Minas Gerais reafirmou sua posição de destaque na indústria mineral brasileira durante o primeiro trimestre de 2026. Dados do Boletim da Indústria Mineral Brasil e Minas Gerais, divulgado pela Federação das Indústrias do Estado de Minas Gerais (FIEMG), mostram que o setor registrou um superávit de US$ 2,6 bilhões entre janeiro e março, valor que representa 45% do saldo total da balança comercial mineira no período.
O minério de ferro seguiu como principal produto da pauta mineral do estado, respondendo por 91% das exportações do setor. As vendas externas da indústria mineral somaram cerca de US$ 3 bilhões, enquanto as importações ficaram em aproximadamente US$ 220 milhões.
Apesar do saldo positivo, o boletim aponta uma redução nas exportações em relação ao trimestre anterior. Entre os fatores que explicam o recuo estão a sazonalidade do período chuvoso, que impacta a produção, e a desaceleração da demanda chinesa pelo minério de ferro.
Empregos, arrecadação e expectativa de crescimento
O mercado de trabalho também apresentou resultados favoráveis. A mineração gerou 740 empregos formais nos três primeiros meses de 2026, superando as 544 vagas abertas no mesmo período do ano passado. Com isso, o setor passou a contar com mais de 79 mil trabalhadores com carteira assinada em Minas Gerais, concentrando cerca de 30% do emprego formal da mineração no país.
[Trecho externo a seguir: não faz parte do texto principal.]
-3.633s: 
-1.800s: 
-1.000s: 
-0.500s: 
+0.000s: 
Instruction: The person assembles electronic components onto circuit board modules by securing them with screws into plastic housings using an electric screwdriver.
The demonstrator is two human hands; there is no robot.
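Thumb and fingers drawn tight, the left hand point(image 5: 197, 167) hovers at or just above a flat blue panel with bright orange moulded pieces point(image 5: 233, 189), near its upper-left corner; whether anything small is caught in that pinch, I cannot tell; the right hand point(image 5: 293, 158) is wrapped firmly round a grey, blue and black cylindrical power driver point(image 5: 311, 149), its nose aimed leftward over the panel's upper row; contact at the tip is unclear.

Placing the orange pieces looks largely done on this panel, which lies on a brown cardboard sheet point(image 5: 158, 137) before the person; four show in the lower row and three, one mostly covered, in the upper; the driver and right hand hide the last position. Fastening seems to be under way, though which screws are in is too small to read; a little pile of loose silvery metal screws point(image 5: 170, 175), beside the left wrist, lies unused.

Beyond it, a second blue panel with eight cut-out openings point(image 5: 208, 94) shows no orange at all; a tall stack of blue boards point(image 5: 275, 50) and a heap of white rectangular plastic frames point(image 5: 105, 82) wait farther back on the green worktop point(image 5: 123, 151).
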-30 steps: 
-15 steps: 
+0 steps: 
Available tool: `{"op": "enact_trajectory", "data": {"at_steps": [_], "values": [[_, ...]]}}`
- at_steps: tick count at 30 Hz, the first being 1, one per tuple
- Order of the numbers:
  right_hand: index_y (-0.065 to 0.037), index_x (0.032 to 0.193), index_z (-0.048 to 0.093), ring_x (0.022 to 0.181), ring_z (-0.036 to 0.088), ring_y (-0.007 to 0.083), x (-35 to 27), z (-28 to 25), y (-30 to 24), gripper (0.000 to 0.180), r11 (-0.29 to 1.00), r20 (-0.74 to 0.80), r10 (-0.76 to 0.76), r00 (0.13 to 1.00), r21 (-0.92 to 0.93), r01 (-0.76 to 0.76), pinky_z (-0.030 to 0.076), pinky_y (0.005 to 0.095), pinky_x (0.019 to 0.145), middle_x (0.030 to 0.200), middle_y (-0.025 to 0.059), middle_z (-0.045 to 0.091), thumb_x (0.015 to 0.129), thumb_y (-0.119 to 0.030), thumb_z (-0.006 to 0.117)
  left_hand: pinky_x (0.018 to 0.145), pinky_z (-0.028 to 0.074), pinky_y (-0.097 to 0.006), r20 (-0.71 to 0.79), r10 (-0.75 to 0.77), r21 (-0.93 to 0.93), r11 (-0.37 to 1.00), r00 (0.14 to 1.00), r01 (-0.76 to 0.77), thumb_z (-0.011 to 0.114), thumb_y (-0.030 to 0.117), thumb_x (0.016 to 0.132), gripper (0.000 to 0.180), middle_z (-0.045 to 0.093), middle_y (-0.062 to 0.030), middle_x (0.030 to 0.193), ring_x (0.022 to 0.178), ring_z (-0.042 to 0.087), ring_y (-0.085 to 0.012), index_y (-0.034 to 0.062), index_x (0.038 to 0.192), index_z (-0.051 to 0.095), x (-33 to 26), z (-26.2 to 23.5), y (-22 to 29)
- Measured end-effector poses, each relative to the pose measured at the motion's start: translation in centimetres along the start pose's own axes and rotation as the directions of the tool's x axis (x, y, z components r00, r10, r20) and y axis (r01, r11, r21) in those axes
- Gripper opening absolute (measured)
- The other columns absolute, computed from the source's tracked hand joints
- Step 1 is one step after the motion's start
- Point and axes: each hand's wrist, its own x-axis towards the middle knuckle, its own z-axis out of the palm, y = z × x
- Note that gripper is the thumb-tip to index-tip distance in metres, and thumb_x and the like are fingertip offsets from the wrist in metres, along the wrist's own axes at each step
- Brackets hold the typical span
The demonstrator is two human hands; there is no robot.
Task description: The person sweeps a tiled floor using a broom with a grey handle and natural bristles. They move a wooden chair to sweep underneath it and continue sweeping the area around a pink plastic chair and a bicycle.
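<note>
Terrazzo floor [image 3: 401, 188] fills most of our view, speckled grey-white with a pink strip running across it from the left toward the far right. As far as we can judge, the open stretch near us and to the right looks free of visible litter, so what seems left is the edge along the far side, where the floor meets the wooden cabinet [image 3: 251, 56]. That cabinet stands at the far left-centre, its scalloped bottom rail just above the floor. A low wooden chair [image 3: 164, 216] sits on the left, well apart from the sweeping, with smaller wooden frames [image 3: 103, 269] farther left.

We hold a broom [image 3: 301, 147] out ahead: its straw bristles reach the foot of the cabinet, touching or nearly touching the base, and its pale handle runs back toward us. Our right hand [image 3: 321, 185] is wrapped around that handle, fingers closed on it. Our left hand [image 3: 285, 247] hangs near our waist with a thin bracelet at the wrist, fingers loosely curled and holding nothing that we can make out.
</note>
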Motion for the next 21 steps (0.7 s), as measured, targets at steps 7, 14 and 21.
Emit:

Na arrecadação, o estado também manteve a liderança nacional. Minas Gerais respondeu por 44% da Compensação Financeira pela Exploração Mineral (CFEM), totalizando R$ 873 milhões arrecadados no trimestre.
Para os próximos meses, a expectativa é de recuperação gradual da atividade mineral. Segundo a FIEMG, o desempenho do setor deve continuar sustentado pela produção de minério de ferro, pela valorização do ouro e pelo aumento da demanda por minerais estratégicos ligados à transição energética e ao avanço tecnológico.